Emotions -> Mental -> Physical -> Heart/Spiritual.  Help in that order (if they’re going to live. If you’re watching them die, Heart/Spiritual only).  This post is about how to help specifically Emotions.

Be Present with them. First is to meet them where they are, not where you are. Set aside your own thoughts and emotions and sync with them by taking on their thoughts and emotions using mirroring and empathy and understanding. The key here is to let them create the reality, and let them let you join the reality that they are in. Listen and follow.  Don’t contradict, don’t impose your reality on them. If you’re here to help them, you don’t matter. They do. Let them dictate. Let them live their way. Let them breathe without you cutting them off.

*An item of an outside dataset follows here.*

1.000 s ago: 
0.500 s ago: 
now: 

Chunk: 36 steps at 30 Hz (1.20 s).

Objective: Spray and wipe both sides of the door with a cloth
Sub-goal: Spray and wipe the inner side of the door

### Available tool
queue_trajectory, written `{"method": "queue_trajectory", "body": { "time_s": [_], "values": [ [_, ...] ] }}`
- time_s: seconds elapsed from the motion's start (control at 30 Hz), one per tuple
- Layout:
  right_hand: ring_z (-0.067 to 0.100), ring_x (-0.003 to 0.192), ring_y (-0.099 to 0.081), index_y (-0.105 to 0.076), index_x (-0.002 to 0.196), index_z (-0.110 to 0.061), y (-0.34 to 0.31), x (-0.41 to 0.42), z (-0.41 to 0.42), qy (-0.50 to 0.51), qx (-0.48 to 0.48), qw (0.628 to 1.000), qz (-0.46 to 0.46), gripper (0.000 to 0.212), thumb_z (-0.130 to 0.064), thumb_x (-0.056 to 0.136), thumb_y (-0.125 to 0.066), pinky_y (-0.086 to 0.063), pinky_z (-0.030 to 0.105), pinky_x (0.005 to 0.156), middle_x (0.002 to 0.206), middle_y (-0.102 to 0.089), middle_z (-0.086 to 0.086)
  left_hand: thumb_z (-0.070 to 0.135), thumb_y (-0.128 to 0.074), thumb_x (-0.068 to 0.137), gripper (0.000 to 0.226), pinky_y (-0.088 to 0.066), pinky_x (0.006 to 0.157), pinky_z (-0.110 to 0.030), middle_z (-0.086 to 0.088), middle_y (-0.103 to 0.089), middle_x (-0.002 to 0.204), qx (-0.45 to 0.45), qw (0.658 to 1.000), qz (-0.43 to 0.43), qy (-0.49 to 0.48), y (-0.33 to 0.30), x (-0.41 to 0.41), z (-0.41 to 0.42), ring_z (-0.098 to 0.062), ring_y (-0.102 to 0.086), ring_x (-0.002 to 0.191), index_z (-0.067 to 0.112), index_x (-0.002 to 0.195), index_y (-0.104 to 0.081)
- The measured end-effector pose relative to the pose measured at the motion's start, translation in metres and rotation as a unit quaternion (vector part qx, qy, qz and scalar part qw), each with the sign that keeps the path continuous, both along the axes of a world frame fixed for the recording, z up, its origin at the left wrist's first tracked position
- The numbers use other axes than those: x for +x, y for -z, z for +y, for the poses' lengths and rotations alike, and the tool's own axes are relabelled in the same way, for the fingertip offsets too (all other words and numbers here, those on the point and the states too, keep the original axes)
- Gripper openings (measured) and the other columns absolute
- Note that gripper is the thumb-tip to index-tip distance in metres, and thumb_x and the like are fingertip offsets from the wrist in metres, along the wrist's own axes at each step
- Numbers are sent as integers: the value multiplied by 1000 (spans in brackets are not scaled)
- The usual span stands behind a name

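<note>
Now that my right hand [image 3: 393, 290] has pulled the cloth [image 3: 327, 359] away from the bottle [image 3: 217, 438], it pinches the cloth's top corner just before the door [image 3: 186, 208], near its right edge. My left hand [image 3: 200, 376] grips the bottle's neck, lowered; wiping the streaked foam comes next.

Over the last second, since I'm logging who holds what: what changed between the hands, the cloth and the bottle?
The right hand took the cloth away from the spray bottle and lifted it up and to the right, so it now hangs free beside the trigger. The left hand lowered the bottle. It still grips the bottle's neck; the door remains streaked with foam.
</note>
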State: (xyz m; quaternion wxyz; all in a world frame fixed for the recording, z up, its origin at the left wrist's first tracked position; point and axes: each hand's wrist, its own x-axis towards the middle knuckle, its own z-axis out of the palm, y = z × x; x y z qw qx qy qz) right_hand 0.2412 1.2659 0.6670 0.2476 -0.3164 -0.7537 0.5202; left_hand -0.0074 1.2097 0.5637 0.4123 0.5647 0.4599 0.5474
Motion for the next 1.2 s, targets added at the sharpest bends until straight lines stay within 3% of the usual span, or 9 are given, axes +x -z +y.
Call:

Gain their trust, use that trust to help them. After you’ve shown respect for what they’re going through by listening to and hearing their emotions and feelings and world view at that time, you can begin guiding them out. The key here is that you can only guide with details that are true for their reality.  Here word choice is very critical because a misuse in diction can lead to them spiraling out of control.  This concept is best illustrated with examples.

Let’s say they are very tense and you notice their left hand tightly gripping their right arm.

Don’t say: relax.    Because this statement is way to vague and does not adequately communicate your intention at all
Don’t say: stop that.    Because not only is this statement vague, but it is you asserting authority and control over the other person, rather than respecting them as someone who can make their own decisions.
Don’t say: be kinder to yourself.    Because not only is this statement vague, it’s judgmental and accusational: between the lines is “what’s wrong with you.”
Don’t say: what’s wrong with you?    Because this is blatantly confrontational and puts them on the defensive. You are launching an attack declaring that the other person is wrong, and asking them to defend themselves against you.

Say: Can I say something I’m noticing?   Because this is asking them permission to do something. It shows respect and keeps them in control of the situation, which is what you want to be the case. Don’t take the power from them when they are in a weak state. That’s bullying.

If they say no, don’t say it. If they say yes, then you can say: I notice that your left hand is gripping your right arm.   Because this is a NON JUDGMENTAL way to provide them with information.  DO NOT PROVIDE THE SOLUTION because then you take away their power to think for themselves.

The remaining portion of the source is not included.